Against Method: Outline of an Anarchistic Theory of Knowledge

Against Method: Outline of an Anarchistic Theory of Knowledge Against Method: Outline of an Anarchistic Theory of Knowledge by Paul Karl Feyerabend
My rating: 5 of 5 stars

Feyerabend writes a difficult book here, but one which is necessary. Taking a radically different perspective on the aesthetics of what theory is, Feyerabend attack one of the scared cows of science and mathematics — that of consistency.

In some ways, Feyerabend could have raised objections more metaphysically — that ideas have at their germination roots outside of a given domain — that culture plays a role in utilizing domains in one area to influence another — that science is a socially generated practice, on that mistakes methodology for reality — but in other ways, Feyerabend does well by sticking very close to his topic. His use of Galileo as an example is of interest, since he returns to it often but it is in his later chapters that his critique really stands out.

Basically Feyerabend shows us that knowledge is always procedural. Knowledge and theory are generated through processes of agency. By attempting to manipulate or influence a specific phenomenon, we generate procedures to gain access to that phenomenon. This requires that we calibrate our actions to an appropriate cut. Nonetheless, any cut we calibrate to is simultaneously a distortion of the very object of study, because it casts it in a certain relationship. Thus

Expressing it differently, we may say that the assumption of a single coherent world-view that underlies all of science is either a metaphysical hypothesis trying to anticipate a future unity, or a pedagogical fake; or it is an attempt to show, by a judicious up-and downgrading of disciplines, that a synthesis has already been achieved. This is how fans of uniformity proceeded in the past (cf. Plato’s lists of subjects in Chapter vii of his Republic), these are the ways that are still being used today. A more realistic account, however, would be that ‘[t]here is no simple “scientific” map of reality–or if there were, it would be much too complicated and unwieldy to be grasped or used by anyone. But there are many different maps of reality, from a variety of scientific viewpoints’

One should be quick to realize that Feyerabend is not against science at all; in fact he encourages it in his “irresponible” and “anarchist” ways. What Feyerabend is objecting to is the imagined consistency/consensus of science, a “sacred cow” of science all the more because science doesn’t need such a “petit object a” in order to function. One of the underlying criticisms that Feyerabend levels is that all social institutions (including science) are in fact first and foremost, social institutions. We understand this to be even more true when we realize that the academic/scientific community often operates as a ranking system more than as a theory generating procedure; that grants and individuals are awarded more for position than they are for work. That the entire procedure of science is one of self promotion (through the modality of whatever science they are using) more than anything else.

In some ways, Feyerabend does well to criticize past methods in order to highlight inconsistencies in how they are aestheticized and presented. But this of course, will stop no one, because past procedures are in the past. After all, aren’t we better now?

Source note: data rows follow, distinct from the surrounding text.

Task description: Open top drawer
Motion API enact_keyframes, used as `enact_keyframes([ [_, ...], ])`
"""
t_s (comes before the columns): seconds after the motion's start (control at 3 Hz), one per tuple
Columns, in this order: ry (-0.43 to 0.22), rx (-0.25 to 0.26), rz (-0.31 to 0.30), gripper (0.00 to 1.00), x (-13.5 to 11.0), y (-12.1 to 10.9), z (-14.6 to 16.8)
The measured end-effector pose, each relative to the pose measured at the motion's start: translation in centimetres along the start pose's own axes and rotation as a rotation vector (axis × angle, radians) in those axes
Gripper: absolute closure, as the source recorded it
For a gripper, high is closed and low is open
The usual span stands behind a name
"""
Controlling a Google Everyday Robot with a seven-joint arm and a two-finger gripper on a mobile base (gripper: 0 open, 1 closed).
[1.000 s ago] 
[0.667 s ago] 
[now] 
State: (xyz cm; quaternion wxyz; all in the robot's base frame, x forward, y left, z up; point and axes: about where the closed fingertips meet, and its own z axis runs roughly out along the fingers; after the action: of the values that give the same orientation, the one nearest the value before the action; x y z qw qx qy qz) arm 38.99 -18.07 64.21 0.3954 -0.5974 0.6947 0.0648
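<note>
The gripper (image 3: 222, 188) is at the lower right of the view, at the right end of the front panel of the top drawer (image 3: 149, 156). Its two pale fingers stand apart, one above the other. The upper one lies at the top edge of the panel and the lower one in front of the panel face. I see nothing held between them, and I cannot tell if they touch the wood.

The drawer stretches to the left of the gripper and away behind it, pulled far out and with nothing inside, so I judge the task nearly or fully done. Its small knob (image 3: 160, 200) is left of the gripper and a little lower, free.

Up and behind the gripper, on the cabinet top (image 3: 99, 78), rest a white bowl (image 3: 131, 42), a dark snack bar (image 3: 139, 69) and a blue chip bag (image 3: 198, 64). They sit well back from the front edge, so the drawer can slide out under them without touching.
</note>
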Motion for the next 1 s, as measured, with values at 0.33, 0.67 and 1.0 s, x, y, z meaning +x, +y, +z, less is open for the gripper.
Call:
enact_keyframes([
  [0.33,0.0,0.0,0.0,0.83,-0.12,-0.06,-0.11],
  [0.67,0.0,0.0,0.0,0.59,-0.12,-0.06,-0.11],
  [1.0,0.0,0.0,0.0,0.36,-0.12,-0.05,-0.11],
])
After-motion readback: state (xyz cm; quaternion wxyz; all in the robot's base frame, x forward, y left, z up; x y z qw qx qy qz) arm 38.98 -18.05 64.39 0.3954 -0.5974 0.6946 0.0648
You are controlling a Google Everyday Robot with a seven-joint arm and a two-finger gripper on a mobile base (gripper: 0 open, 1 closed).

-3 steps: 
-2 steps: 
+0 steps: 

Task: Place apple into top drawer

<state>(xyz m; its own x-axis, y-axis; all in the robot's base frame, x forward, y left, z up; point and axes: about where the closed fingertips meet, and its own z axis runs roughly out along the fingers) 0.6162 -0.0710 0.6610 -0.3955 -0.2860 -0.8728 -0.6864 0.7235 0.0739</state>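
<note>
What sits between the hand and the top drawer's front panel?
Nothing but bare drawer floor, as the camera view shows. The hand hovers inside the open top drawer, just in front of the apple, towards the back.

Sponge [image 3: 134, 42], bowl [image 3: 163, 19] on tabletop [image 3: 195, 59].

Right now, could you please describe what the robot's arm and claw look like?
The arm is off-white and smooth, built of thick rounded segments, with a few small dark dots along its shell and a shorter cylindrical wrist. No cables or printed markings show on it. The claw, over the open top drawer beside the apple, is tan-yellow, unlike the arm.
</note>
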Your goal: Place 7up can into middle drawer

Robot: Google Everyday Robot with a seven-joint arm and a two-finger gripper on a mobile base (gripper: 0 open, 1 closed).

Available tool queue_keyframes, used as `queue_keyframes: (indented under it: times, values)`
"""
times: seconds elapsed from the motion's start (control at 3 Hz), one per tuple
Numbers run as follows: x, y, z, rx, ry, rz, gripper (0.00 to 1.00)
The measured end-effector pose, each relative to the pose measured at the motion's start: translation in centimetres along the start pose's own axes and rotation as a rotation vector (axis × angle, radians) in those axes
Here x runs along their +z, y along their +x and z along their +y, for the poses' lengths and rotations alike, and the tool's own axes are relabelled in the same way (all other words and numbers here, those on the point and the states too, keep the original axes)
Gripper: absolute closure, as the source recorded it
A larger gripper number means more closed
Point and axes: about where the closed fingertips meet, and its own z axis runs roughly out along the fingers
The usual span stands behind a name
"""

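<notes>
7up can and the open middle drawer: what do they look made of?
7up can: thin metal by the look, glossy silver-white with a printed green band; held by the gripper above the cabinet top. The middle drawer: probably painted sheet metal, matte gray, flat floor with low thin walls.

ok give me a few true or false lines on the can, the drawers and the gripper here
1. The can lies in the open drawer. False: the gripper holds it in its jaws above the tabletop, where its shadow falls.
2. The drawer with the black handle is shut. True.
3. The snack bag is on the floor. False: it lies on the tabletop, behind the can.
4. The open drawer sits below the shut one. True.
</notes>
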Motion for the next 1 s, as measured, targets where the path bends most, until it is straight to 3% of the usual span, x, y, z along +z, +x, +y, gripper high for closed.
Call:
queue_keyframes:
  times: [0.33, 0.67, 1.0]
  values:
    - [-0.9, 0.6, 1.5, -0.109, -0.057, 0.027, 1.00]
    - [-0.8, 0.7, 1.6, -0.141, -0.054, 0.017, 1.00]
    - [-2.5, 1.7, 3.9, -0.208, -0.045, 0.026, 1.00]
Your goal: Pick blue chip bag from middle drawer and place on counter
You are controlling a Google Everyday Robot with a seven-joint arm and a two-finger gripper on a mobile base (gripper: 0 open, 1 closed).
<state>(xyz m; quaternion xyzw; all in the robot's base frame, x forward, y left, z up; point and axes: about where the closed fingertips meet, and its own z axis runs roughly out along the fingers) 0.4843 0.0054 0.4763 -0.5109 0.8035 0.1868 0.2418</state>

I cannot stop praising his book, because there is so much in here. I appreciate the clarity and freshness with which Feyeraband approaches this topic. On a more abstract level, one that I think Feyerabend would appreciate, is that we should approach all polemics and theories understanding that they are generated through the auspices of their own consistency and meaning. We often reject theories and ideas just like we reject people — they either don’t make the cut due to some personal inclination, or they are competitors for the same social capital. Often, these are the same thing. I whole heartedly agree with Feyerabend. With the lack of any “true” authority, one that “naturally” supersedes whatever authority we could imagine here on Earth (as there is none like that), we ought to utilize any theory that allows us to increase our agency. Should we not desire any particular agency, we should embrace any idea for what it is worth, at the time that we need it. Of course, some ideas will become undecideable should the foundation for that idea be incommensurable with our own foundation. But that is not a fault of that idea. This is merely the fault of our own localization. Sometimes, a question simply isn’t available from a given point of view because its context is not available.

This is of course, in a big way, where Kant’s Critique of Pure Reason steps in, and it is at this point that Feyerabend stops short. He doesn’t wish to get into the logistics of what is reasonable. He only wishes that we set ourselves free of the chains by which we adhere to an image of what good science ought to look like so that we can do better science. And for that, I find that there is a resonance with martial arts, or with music or any other technicality/agency. We must learn the basics to define what the modality is. From that point on, mastery begins when we start to release ourselves from technique in order to be more appropriate to whatever situation we find ourselves in, simply because technique is a pedagogical tool, and its rigid organization will make certain acts impossible because they are incommensurable with that technique.

Ultimately, consistency is how we make sense of a localization for the purposes of ordinance (organization). We must never mistake the map for the territory since the territory is always changing as our desires/designs and agential relations change — so we too change.